Le Salvador a voté en 2017 une loi interdisant toute forme d’extraction de métal de ses sols. Une initiative qui en avait fait le premier pays à dire « non » à la mine pour des raisons environnementales, avant le Panama. Depuis, l’or et l’argent dans les montagnes du nord du pays sont restés dans les sols, les mines canadiennes et australiennes sur place ont fermé. Une victoire historique pour les défenseurs de l’environnement, mais le président Bukele, s’il est réélu, pourrait modifier la loi.
À l’époque, il s’agissait de donner la priorité à la préservation de l’eau. Le Salvador est un petit pays, mais assez peuplé et pauvre et déjà victime de la sécheresse, ensuite accentuée par le changement climatique.
Selon les Nations unies, c’est le pays d’Amérique centrale où il y a le moins d’eau disponible par habitant.
L’activité minière a donc été jugée incompatible avec la sauvegarde du liquide vital : l’extraction de métaux utilise des très grandes quantités d’eau, ainsi que des produits chimiques comme le cyanure ou le mercure – ceux-ci sont dangereux et très contaminants.

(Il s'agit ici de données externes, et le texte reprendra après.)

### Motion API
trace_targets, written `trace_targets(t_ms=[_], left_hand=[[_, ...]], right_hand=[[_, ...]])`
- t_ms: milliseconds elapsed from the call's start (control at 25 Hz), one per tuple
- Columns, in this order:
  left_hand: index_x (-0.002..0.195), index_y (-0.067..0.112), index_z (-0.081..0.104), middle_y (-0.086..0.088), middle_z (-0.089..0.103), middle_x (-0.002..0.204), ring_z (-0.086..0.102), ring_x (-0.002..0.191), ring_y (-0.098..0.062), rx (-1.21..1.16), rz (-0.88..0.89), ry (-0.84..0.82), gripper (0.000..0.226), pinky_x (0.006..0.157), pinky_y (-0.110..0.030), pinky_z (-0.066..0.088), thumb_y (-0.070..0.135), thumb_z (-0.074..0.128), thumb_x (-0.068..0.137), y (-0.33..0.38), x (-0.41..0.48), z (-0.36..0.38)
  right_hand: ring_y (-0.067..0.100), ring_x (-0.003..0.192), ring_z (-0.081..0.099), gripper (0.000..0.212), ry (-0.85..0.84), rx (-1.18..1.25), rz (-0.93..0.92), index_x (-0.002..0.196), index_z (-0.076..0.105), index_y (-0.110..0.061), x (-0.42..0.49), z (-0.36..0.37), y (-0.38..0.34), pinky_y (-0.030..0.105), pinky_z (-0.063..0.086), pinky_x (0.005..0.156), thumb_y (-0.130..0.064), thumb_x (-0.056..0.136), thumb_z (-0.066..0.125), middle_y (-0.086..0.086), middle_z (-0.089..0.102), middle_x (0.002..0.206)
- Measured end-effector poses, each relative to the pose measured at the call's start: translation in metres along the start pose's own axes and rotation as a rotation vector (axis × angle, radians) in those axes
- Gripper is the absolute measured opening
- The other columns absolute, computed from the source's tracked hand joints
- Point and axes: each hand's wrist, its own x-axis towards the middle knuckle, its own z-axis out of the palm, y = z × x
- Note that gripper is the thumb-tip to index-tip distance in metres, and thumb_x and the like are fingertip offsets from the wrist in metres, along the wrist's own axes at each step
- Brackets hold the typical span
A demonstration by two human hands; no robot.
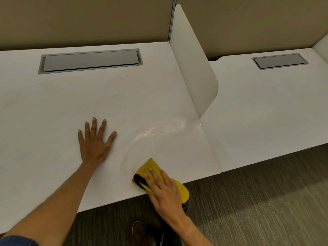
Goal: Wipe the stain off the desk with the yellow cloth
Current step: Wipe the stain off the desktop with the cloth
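Note:
A yellow cloth [150, 166] with a black edge lies on the white desk [53, 107] at its front edge, partly hanging over it. My right hand [164, 189] presses flat on top of the cloth, fingers pointing up and left. A faint brownish smear [128, 162] curves across the desk from the cloth toward a wet arc of streaks [159, 129] near the divider. My left hand [95, 141] rests flat on the desk to the left of the smear, fingers spread, holding nothing.
A white divider panel [191, 68] stands upright to the right of the smear, with a second desk [266, 107] beyond it. A grey cable hatch [90, 61] is set into the back of the desk. My shoe [140, 231] shows on the carpet below.

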Motion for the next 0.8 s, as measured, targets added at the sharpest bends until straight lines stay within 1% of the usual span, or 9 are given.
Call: trace_targets(t_ms=[160,280,360,440,560,680,800], left_hand=[[0.161,0.040,0.009,0.003,0.002,0.173,-0.005,0.159,-0.023,-0.031,0.001,0.000,0.077,0.125,-0.048,-0.010,0.077,0.015,0.094,-0.002,0.002,0.001],[0.161,0.042,0.013,0.007,0.004,0.172,-0.004,0.159,-0.019,-0.102,-0.001,0.014,0.073,0.125,-0.046,-0.009,0.073,0.013,0.095,-0.006,0.004,0.002],[0.160,0.043,0.014,0.009,0.006,0.172,-0.002,0.159,-0.016,-0.179,0.009,0.036,0.069,0.126,-0.046,-0.008,0.070,0.010,0.096,-0.010,0.006,0.003],[0.160,0.044,0.015,0.009,0.006,0.172,-0.002,0.158,-0.015,-0.223,0.024,0.063,0.066,0.127,-0.045,-0.007,0.067,0.009,0.098,-0.012,0.006,0.006],[0.160,0.042,0.015,0.009,0.007,0.172,-0.001,0.159,-0.015,-0.245,0.016,0.117,0.061,0.126,-0.043,-0.008,0.061,0.010,0.102,-0.013,0.006,0.008],[0.160,0.042,0.016,0.009,0.013,0.171,0.002,0.158,-0.014,-0.331,-0.010,0.138,0.058,0.126,-0.040,-0.006,0.056,0.014,0.103,-0.013,0.007,0.007],[0.160,0.042,0.017,0.009,0.016,0.170,0.004,0.158,-0.012,-0.374,-0.004,0.150,0.058,0.127,-0.038,-0.004,0.054,0.015,0.104,-0.015,0.007,0.008]], right_hand=[[0.026,0.145,0.039,0.050,-0.090,-0.054,-0.154,0.147,0.043,-0.034,0.011,0.027,-0.051,0.035,0.050,0.100,-0.046,0.099,0.049,-0.010,0.037,0.160],[0.029,0.146,0.036,0.053,-0.096,-0.121,-0.186,0.148,0.042,-0.033,0.030,0.040,-0.075,0.038,0.041,0.110,-0.046,0.098,0.054,-0.009,0.038,0.159],[0.031,0.147,0.034,0.053,-0.092,-0.170,-0.193,0.148,0.042,-0.032,0.048,0.045,-0.081,0.040,0.036,0.115,-0.043,0.098,0.056,-0.008,0.039,0.159],[0.033,0.149,0.029,0.056,-0.104,-0.186,-0.183,0.150,0.039,-0.031,0.069,0.047,-0.082,0.043,0.032,0.119,-0.037,0.097,0.057,-0.005,0.035,0.161],[0.034,0.152,0.018,0.059,-0.112,-0.134,-0.139,0.154,0.031,-0.029,0.101,0.047,-0.078,0.049,0.023,0.121,-0.027,0.099,0.054,-0.003,0.026,0.165],[0.033,0.154,0.008,0.062,-0.104,-0.090,-0.128,0.155,0.027,-0.029,0.125,0.043,-0.067,0.050,0.013,0.124,-0.019,0.100,0.052,-0.003,0.019,0.167],[0.033,0.154,0.007,0.062,-0.076,-0.083,-0.106,0.155,0.027,-0.030,0.143,0.036,-0.053,0.050,0.012,0.124,-0.018,0.100,0.053,-0.003,0.018,0.167]])
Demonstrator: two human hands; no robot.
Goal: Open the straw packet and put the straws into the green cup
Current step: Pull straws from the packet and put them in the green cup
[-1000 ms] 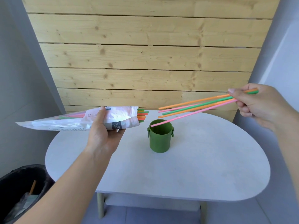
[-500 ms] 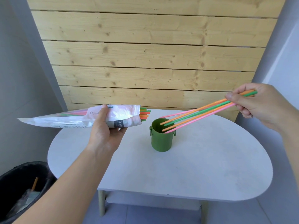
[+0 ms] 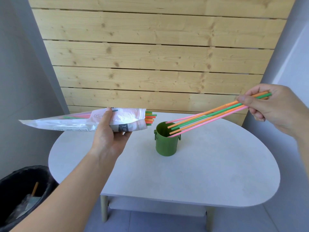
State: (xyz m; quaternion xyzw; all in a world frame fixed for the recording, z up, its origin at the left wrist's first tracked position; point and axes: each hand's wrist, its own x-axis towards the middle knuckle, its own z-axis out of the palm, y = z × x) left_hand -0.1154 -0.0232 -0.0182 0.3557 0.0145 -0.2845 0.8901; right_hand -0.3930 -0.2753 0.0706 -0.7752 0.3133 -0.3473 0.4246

Cela alors que l’eau du Salvador est déjà et encore très polluée.
Selon le propre ministère salvadorien de l’Environnement, 90 % des eaux superficielles sont contaminés par des métaux ou des produits chimiques. Plusieurs sources se sont taries ou sont inutilisables dans le pays.
Une fois réélu, Nayib Bukele pourrait revenir sur la loi
Mais après six ans de cette interdiction, la réélection quasi assurée du président Nayib Bukele peut changer la donne. Les associations de défense de l’environnement ont peur qu’après sa réélection quasi assurée bien qu’inconstitutionnelle, le président décide de revenir en arrière sur ce sujet pour récupérer des investissements étrangers.
Les associations n’ont jamais vraiment baissé les armes sur ce sujet et sont toujours restées sur le qui-vive.
Aujourd’hui, le gouvernement a exprimé la volonté de réviser la loi et, clairement, plusieurs indices permettent de croire que le gouvernement pourrait bien revenir sur cette interdiction.
Vidalina Morales, la présidente d’Ades, une association de défense de l’environnement, explique que l’alerte a été donnée en 2020 quand malgré la loi, le pays a montré un intérêt pour le sujet minier. « Le gouvernement du Salvador a rejoint un panel intergouvernemental de pays qui soutient l’extraction minière.
Ensuite, il envoie un projet de loi à l’Assemblée pour la création d’une Direction des hydrocarbures et des mines.
Clairement, dans cette loi, il y a des articles qui ouvrent la possibilité qu’il y ait des mines dans ce pays. Et ensuite, en 2022, le budget de cette direction des hydrocarbures et des mines a été doté de 4,5 millions de dollars. Notre préoccupation est montée encore d’un cran : ce sont trois indices qui nous mettent la puce à l’oreille pour penser que ce gouvernement a un grand intérêt pour développer l’extraction minière à nouveau dans ce pays.
D’autres activistes ont même dénoncé que des visites de prospections d’anciennes mines ont eu lieu ces derniers mois, mandaté par des entreprises chinoises — la Chine négocie d’ailleurs actuellement un accord commercial avec le Salvador et investit massivement en Amérique latine pour développer des projets miniers.
Utiliser l’état d’urgence instauré contre les groupes criminels pour faire taire toute opposition
Concrètement, le Salvador, qui est en état d’urgence depuis bientôt deux ans depuis qu’il s’est lancé dans une guerre acharnée contre les groupes criminels salvadoriens pourrait très bien outrepasser la loi et la changer à sa guise.
La situation pour les contestataires devient de plus en plus compliquée : plusieurs ONG de défense des droits de l’homme dénoncent l’utilisation de l’État d’exception pour faire taire les voix dissidentes, comme les activistes et les défenseurs du territoire.
Vidalina Morales en a elle-même été victime, ainsi que cinq de ses compagnons défenseurs de l’eau : ils ont été arrêtés en janvier 2023 pour des motifs très douteux et sont toujours actuellement en résidence surveillée.
Crise économique et pays dirigé d’une main de fer
Depuis son arrivée à la présidence en 2019, Nayib Bukele dirige le Salvador d’une main de fer.
Dès le départ, la priorité a été donnée à l’investissement étranger et à la construction de grandes infrastructures, routes et aéroport, notamment. Cela avec très peu de considérations environnementales.
Le pays qui dépense actuellement beaucoup dans sa sécurité avait parié dans le passé sur le bitcoin, la faisant sa monnaie officielle. Mais avec la crise de cette crypto monnaie, le Salvador est en difficulté financière. Dans ce contexte, le gouvernement pourrait tout à faire voir la fin de l’interdiction minière comme une option à ses problèmes.